Volume 590

  • No. 7847 25 February 2021

    Solar flair

    Thanks to their potential high efficiency, solar cells based on metal halide perovskites are strong candidates to replace today’s silicon-based cells, but the light-harvesting ability of perovskites remains limited owing to excessive charge-carrier recombination. In this week’s issue, Jangwon Seo and his colleagues report a holistic approach to making perovskite solar cells that improves the management of charge carriers. The researchers have developed a deposition technique that creates high-quality tin oxide electron-transport layers, which they couple with a strategy to precisely control the combination of two perovskite materials in order to improve the opto-electronic properties without sacrificing the bandgap of the active layer in the solar cell. The resulting solar cells have a power-conversion efficiency of 25.2%, which is close to the capabilities of silicon cells, demonstrating that the performance gap between the two technologies is rapidly narrowing.

  • No. 7846 18 February 2021

    Probing twistronics

    The discovery of superconductivity in twisted bilayer graphene sparked interest in the electronic properties of similarly distorted 2D crystal lattices. The twisted structure is created by slightly rotating two crystal networks in bilayer graphene, but the resulting lattices need to be imaged at the atomic level for their properties to be understood. In this week’s issue, Ado Jorio and his colleagues use visible light in a nano-Raman spectroscope to image reconstructed twisted bilayer graphene and to probe the vibrational modes of the lattice. The technique revealed the localization of some vibrational modes and allowed the team to study how these influence electronic properties. The researchers note that the results are a step towards understanding phonon-related effects and could aid the development of ‘twistronics‘.

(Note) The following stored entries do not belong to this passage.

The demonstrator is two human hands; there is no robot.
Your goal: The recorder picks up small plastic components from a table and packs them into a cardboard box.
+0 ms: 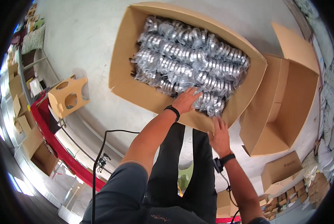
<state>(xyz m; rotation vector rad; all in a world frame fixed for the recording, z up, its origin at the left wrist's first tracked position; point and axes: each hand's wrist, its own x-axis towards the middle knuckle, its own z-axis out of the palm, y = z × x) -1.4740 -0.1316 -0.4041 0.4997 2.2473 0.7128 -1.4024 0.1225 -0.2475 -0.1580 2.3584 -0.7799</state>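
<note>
A large cardboard box (137, 95) stands in front of me, filled with rows of shiny ring-like metal parts (178, 50) in clear plastic wrapping. My left hand (186, 100) reaches over the near wall, its fingers stretched out on the wrapped parts of the nearest row. Just to its right, my right hand (220, 137) is at the near wall, with fingers extended toward the end of that row and the thumb apart. I see nothing held in either hand. Its fingertips overlap the edge of the parts, so exact contact there is hard to make out.
An opened cardboard box (282, 108) lies right of the full one, with a smaller carton (282, 170) nearer me. On the left are a tan holder with round cut-outs (69, 98) and a red-edged bench (62, 149). A black cable (105, 140) runs beside my left arm.
</note>
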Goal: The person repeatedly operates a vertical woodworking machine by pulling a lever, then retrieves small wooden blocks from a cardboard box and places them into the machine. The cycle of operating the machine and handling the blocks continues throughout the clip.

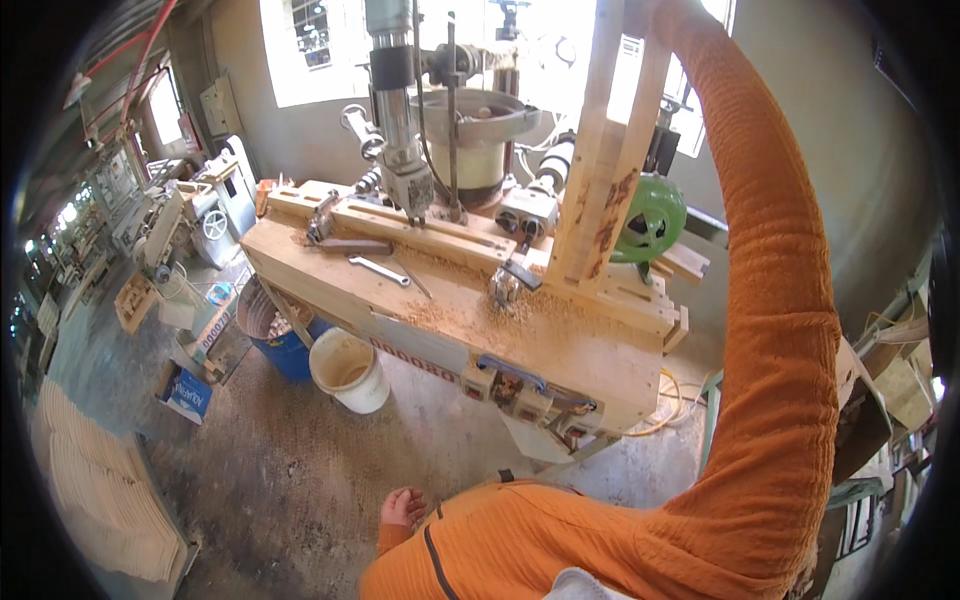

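My left hand [403,507] hangs low beside my body, above the floor, its fingers loosely curled and apart with nothing seen in them. My right arm, in an orange sleeve [775,300], reaches far up along the right. Only a sliver of my right hand [648,14] shows at the upper edge, by the top of a tall wooden upright [585,150]; its fingers are cut off. That upright stands on a wooden workbench [600,335] with a drilling machine [405,150]. On the benchtop lie a wrench [380,270], a thin rod [413,278] and a dark wooden bar [345,246] among shavings.
A green motor housing [650,218] sits behind the upright, and a round bowl feeder [475,125] behind the drill. Below the bench's left end stand a white bucket [350,372] and a blue bin [285,350]. Stacked curved boards [105,490] are at lower left.
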Tool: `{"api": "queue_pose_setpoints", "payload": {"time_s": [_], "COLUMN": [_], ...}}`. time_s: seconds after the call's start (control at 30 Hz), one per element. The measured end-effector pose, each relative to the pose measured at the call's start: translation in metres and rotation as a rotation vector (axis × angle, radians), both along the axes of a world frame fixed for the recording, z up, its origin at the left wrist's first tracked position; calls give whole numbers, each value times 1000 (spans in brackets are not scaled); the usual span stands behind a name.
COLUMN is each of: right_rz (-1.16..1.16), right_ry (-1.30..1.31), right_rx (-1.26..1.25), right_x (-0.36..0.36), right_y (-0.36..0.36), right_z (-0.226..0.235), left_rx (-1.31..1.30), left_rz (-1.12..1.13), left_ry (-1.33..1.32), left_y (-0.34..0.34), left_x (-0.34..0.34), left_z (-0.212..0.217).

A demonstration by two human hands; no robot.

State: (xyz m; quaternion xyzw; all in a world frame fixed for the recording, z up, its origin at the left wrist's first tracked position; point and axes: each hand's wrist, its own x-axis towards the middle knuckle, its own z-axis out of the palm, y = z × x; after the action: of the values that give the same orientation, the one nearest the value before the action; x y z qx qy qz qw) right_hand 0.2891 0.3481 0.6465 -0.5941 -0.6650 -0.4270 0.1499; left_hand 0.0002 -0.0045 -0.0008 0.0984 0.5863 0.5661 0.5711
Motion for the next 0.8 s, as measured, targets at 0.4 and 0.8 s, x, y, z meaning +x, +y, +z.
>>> {"api": "queue_pose_setpoints", "payload": {"time_s": [0.4, 0.8], "right_rz": [-92, 0], "right_ry": [-61, -57], "right_rx": [19, 138], "right_x": [-8, 16], "right_y": [-1, 28], "right_z": [-6, -4], "left_rx": [-23, -40], "left_rz": [-5, -14], "left_ry": [1, -22], "left_y": [-3, 1], "left_x": [1, -2], "left_z": [2, 2]}}
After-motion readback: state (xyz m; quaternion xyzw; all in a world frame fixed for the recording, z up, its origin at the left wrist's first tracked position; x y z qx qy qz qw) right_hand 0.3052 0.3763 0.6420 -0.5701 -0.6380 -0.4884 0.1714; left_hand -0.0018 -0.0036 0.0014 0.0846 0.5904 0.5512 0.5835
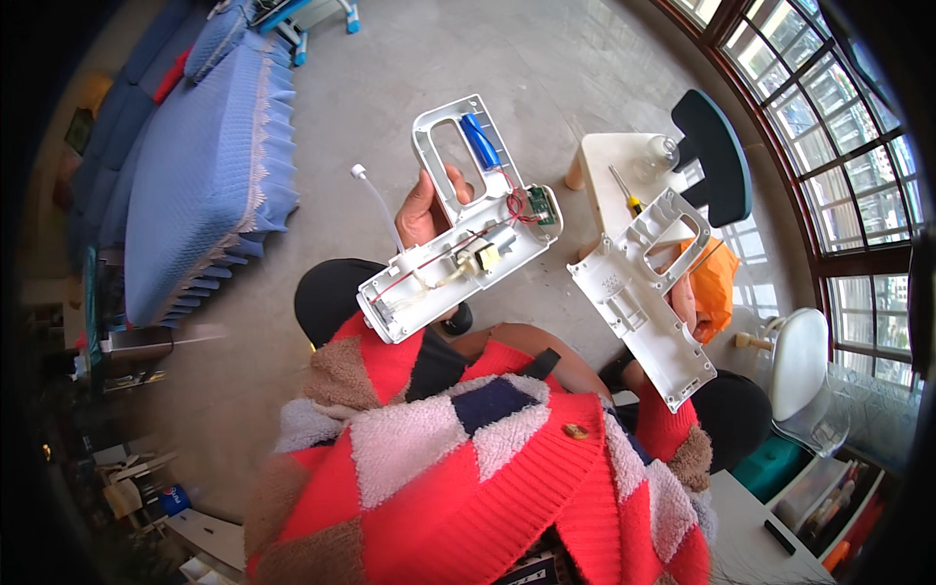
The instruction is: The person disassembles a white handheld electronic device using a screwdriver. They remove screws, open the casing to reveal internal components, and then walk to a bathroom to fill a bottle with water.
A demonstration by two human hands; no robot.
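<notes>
Sweater (468, 468) below, my left hand (421, 210) grips the open half (458, 249), right hand (682, 292) the cover (639, 292); tilting could snag wires (507, 200) or drop the battery (481, 139).

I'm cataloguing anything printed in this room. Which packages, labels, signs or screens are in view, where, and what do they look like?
Bottle: lower left, on the floor among clutter; small, with a blue label bearing a round red, white and blue emblem.
Framed picture: far left, on the wall by the blue sofa; small, greenish, too blurred to tell more.
No screens show.
</notes>
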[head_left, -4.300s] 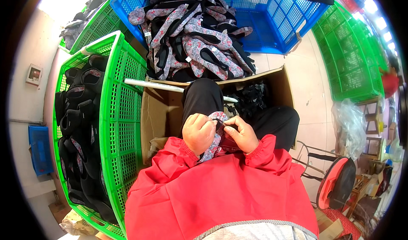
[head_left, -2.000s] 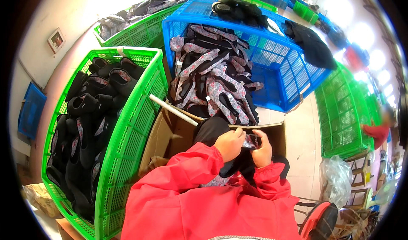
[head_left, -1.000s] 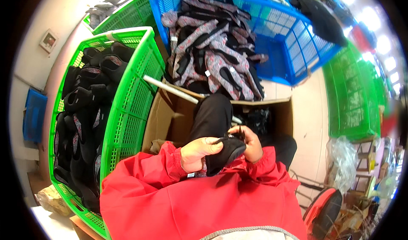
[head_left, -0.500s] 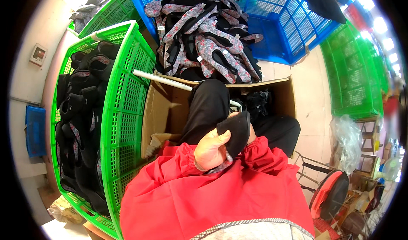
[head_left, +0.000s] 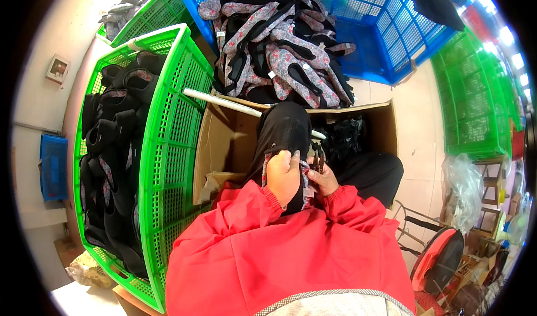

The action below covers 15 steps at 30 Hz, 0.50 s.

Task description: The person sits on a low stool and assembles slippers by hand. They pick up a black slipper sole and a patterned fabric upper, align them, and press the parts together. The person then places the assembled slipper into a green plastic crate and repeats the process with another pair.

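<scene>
My left hand [head_left: 282, 176] is closed on a slipper-shaped cloth piece [head_left: 306, 183], its floral side partly showing and a small white label hanging from it. Most of the piece is hidden behind my fingers and against my lap. Close beside it, my right hand [head_left: 324, 182] grips small dark thread snips [head_left: 319, 158], their two narrow blades pointing up and away from me. The right fingertips are right at the edge of the cloth by the label.
An open cardboard box [head_left: 232, 131] with black items stands around my knees, a white rod [head_left: 221, 102] across it. Floral slipper-shaped pieces [head_left: 291, 53] heap at a blue crate [head_left: 358, 53]. Left, a green crate [head_left: 173, 142] holds black ones. A red-and-black round seat [head_left: 439, 260] stands right.
The cloth piece, black side up before, now shows its floral side and label. Both hands have shifted apart and forward a little. The snips have come into sight in my right hand.
</scene>
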### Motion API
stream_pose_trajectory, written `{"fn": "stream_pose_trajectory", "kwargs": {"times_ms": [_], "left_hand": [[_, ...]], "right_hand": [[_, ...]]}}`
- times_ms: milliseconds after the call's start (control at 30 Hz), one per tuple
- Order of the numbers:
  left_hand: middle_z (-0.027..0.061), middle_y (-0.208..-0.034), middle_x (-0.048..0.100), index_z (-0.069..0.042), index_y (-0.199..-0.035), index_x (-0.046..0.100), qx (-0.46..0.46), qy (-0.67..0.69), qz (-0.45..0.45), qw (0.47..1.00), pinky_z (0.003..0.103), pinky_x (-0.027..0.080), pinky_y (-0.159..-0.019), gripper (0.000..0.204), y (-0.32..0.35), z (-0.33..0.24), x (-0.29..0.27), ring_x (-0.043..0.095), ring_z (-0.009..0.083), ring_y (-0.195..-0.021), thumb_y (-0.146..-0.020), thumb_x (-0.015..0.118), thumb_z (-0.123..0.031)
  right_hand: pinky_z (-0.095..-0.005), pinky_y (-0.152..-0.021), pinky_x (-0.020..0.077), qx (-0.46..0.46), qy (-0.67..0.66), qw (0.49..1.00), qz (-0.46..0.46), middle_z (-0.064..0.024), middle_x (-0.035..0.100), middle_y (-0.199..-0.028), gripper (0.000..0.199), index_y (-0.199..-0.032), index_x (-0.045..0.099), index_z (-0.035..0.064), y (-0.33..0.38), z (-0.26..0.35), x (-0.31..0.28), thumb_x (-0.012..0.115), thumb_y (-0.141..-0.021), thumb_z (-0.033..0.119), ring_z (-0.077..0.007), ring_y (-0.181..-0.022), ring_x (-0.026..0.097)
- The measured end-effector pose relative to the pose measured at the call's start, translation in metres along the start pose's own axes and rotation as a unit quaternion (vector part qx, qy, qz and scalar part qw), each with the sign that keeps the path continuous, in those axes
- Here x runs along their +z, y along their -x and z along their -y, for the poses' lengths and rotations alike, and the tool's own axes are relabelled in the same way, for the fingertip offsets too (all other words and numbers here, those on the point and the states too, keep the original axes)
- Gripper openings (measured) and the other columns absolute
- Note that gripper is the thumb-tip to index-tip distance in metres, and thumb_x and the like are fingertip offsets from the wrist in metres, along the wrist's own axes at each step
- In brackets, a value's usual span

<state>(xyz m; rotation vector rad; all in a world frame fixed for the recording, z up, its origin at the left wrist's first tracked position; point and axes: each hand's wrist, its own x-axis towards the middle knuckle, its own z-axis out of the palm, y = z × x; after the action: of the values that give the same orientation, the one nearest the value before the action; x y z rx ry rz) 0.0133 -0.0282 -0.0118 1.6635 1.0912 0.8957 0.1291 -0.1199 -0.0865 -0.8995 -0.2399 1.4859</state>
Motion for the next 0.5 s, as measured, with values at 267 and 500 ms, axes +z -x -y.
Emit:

  • No. 7845 11 February 2021

    Genome revolution

    Twenty years ago, the Human Genome Project published its first draft sequence of the entire human genome. A sizeable collection of papers, it filled much of the 15 February 2001 issue of Nature, and represented the culmination of some 15 years of work. But it was only the beginning. Since then researchers have plunged eagerly into the ‘post-genomic’ era, and this week, Nature takes stock of how the draft sequence has helped to reshape biological and medical research as well as the challenges of data collection, curation and access faced by today’s projects. The cover image offers a visual representation of how research into human genes has developed. The human chromosomes are represented by concentric rings and the various peaks represent the relative number of publications referencing each gene on the chromosomes before (above the ring) and after (below) the draft sequence’s publication.

  • No. 7844 4 February 2021

    Salt-free Arctic seas

    The cover shows Diamond beach and Jokulsarlon Glacier lagoon in Iceland. It is thought that much of the Arctic Ocean was once covered by an ice shelf, but clear evidence for this has proved to be elusive. In this week’s issue, Walter Geibert and his colleagues reveal results that suggest that in recent glacial periods the Arctic Ocean and adjacent Nordic seas were filled mostly with fresh water and covered by a thick ice shelf. The researchers analysed marine sediment cores for thorium-230, which is produced from the decay of uranium in salt water. They found that thorium-230 was missing from multiple layers in cores from the Arctic Ocean and Nordic seas, which they interpret to mean that there was no salt water present. The team suggests that the ice shelf effectively created a dam, separating these bodies of water from the Atlantic Ocean and filling the region with fresh water for two periods, 70,000–62,000 and 150,000–131,000 years ago.